Мне никто не отвечает. Я прижимаю ладонь к окну, шокирующе холодно на моей коже, несмотря на то, что я знаю, что на улице жарко. Но окна подняты, кондиционер мягко струится через вентиляционные отверстия Мерседеса.
— Почему он здесь? — снова требую я, мой голос чуть больше, чем рычание. Я опускаю руку, поворачиваюсь лицом к брату и Николасу. — Откуда мне знать, что ты, блядь, говоришь правду? Откуда мне знать, что ты…
Николас вздыхает, когда глаза Джеремайи сужаются.
Николас подносит свой телефон к моему лицу, экран такой яркий, что мне приходится моргать, чтобы привыкнуть к свету.
Но я вижу.
Темно, и камера работает в ночном режиме, но я вижу гребаную машину моего мужа. BMW M5, черный и затюнингованный, припаркованный за гребаным домом, за джипом. Там еще и велосипед. Для ребенка.
Как и в ту ночь.
Прислонен к маленькому сарайчику на заднем дворе дома.
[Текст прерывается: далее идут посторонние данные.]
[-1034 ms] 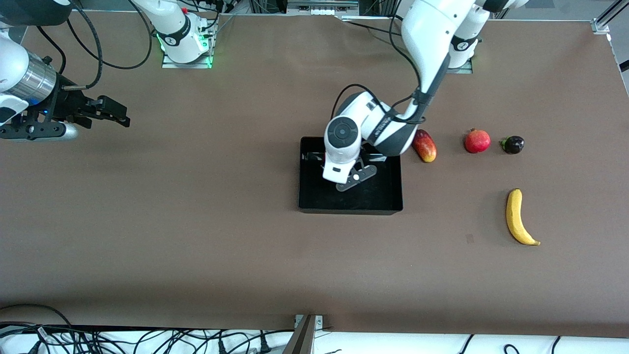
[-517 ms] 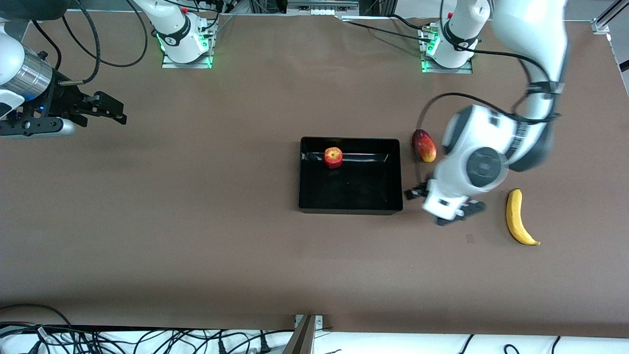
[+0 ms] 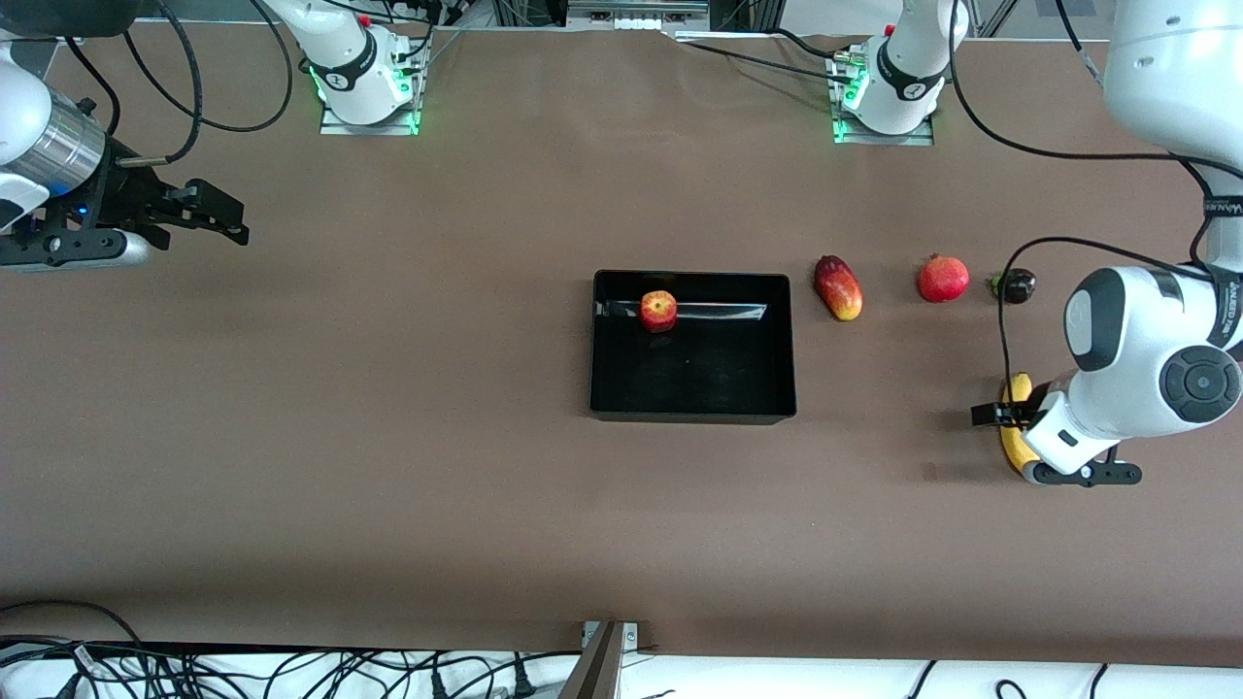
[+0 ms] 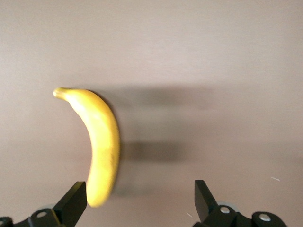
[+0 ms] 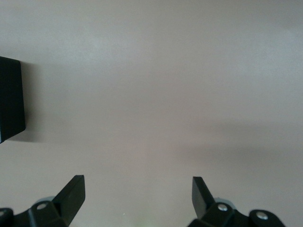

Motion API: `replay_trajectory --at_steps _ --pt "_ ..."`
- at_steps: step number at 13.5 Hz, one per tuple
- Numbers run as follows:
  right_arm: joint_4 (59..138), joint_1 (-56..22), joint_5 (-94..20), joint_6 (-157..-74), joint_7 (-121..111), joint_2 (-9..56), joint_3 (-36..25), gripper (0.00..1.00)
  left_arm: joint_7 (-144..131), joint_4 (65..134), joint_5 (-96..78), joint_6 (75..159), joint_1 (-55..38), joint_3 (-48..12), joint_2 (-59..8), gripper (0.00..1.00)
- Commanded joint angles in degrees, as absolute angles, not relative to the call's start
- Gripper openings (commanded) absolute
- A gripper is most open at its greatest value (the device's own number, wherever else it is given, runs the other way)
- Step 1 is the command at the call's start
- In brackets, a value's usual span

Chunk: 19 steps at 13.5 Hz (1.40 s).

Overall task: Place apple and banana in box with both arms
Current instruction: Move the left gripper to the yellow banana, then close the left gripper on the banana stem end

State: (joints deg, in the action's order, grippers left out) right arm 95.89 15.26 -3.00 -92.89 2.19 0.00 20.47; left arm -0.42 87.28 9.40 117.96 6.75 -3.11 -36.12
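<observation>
The apple [image 3: 658, 311] sits in the box [image 3: 777, 408]; the left gripper [image 3: 1057, 445] hangs over the banana [image 3: 1016, 390].

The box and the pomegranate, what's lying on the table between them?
One fruit: the mango, lying beside the box toward the left arm's end. From the mango to the pomegranate there is only bare table, as the front view shows.
</observation>
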Motion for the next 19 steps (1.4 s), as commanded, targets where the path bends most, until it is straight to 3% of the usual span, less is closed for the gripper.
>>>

— К счастью для нас, — мурлычет Джеремайя, пока я смотрю на машину мужа, перед камерой летают жуки, но в остальном пленка идеальна, — они только сегодня их установили. Твой муж, чтобы, — Джей почти подавился этим словом, — обеспечить ее безопасность, — он выкрикивает последнее слово, и Николас выхватывает у меня телефон, убирая его в карман.
У меня защемило в груди.
Я пытаюсь рассуждать сама с собой. Я оставила его. Кроме того, может быть, что-то случилось. Может, он зол на шестерых. Может, он действительно убьет их всех на хрен, а пока он хочет обезопасить Джули и ребенка.